◆ Work instruction ◆
Scan the entries below for the word "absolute". Copy each line that has it.
————————
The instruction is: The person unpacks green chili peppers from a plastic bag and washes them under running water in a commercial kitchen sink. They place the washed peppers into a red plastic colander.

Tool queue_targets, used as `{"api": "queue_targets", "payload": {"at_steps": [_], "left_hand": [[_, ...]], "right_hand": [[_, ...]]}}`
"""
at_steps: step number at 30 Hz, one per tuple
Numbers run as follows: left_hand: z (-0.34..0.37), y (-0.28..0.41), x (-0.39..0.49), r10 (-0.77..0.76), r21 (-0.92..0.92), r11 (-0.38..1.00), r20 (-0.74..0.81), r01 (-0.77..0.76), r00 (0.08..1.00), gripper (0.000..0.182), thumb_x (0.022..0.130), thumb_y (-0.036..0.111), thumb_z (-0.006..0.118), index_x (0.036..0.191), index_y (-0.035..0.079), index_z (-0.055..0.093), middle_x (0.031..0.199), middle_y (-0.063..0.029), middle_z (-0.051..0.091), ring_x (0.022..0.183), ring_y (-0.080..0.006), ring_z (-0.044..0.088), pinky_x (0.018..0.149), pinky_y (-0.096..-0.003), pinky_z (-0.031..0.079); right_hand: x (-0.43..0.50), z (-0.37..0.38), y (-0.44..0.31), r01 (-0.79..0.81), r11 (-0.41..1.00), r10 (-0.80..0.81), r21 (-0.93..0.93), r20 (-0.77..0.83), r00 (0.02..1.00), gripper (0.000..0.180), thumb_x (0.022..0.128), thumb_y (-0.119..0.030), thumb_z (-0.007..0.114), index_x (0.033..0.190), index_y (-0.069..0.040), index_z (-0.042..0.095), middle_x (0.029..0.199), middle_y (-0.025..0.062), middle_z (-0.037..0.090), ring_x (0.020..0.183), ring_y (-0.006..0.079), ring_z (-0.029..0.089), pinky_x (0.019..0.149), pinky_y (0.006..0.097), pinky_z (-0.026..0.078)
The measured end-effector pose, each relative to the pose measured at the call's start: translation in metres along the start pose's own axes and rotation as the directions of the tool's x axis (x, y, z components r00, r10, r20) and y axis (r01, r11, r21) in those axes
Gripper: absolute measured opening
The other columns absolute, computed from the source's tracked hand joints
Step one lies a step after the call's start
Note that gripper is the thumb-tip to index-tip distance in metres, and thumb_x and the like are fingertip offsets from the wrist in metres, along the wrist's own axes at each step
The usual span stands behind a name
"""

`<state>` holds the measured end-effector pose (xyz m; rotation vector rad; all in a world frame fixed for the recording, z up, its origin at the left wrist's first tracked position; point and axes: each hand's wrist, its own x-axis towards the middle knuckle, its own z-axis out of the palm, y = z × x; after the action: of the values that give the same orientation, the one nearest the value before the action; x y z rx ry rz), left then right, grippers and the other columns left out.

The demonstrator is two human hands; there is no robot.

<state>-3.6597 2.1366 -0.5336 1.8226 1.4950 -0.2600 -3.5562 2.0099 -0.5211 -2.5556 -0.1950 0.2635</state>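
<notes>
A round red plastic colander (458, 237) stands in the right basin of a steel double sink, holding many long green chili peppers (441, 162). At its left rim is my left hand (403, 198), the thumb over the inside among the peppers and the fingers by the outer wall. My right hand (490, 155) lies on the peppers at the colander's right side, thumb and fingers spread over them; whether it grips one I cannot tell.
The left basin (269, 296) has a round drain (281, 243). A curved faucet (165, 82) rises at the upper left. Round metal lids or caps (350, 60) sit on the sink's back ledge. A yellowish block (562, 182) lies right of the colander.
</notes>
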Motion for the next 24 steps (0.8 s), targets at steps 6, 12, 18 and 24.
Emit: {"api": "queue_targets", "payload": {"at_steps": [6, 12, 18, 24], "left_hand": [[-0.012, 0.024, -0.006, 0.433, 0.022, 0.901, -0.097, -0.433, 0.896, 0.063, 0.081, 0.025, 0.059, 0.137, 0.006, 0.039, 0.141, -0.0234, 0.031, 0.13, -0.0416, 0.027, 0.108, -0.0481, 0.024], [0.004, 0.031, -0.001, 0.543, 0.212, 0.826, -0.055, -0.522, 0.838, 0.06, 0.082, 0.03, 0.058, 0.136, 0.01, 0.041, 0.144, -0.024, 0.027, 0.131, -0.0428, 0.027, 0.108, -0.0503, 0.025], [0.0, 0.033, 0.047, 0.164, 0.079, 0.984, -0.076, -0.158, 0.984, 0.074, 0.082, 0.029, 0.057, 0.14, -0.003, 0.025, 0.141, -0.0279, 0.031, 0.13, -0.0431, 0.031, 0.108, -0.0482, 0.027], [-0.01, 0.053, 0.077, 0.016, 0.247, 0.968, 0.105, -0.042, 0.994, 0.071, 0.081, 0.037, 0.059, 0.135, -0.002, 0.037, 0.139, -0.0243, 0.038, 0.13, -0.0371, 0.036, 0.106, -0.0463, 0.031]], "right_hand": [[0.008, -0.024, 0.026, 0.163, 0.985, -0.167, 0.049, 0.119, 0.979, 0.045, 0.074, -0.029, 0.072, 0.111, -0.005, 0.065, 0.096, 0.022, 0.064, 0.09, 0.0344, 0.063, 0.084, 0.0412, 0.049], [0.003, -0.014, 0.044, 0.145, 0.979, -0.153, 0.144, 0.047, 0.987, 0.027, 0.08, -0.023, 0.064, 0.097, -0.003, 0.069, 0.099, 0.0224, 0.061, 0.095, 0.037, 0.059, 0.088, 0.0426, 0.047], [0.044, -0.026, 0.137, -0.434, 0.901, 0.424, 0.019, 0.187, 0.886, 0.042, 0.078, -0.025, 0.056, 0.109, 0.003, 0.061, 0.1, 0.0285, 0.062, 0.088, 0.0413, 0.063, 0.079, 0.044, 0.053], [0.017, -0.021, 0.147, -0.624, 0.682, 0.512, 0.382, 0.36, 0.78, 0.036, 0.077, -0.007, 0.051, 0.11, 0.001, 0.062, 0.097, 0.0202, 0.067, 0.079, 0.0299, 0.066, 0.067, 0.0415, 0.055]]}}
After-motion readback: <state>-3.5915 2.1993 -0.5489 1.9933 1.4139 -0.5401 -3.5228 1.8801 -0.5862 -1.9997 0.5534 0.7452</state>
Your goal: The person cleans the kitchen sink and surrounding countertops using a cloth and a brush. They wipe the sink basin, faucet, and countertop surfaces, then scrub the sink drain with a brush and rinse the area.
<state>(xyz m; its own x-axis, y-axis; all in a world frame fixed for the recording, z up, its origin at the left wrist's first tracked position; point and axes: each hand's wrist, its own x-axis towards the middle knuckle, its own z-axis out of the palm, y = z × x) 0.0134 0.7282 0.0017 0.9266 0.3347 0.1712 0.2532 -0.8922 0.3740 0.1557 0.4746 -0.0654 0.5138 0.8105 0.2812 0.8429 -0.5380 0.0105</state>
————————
◆ Output ◆
Gripper: absolute measured opening
The other columns absolute, computed from the source's tracked hand joints

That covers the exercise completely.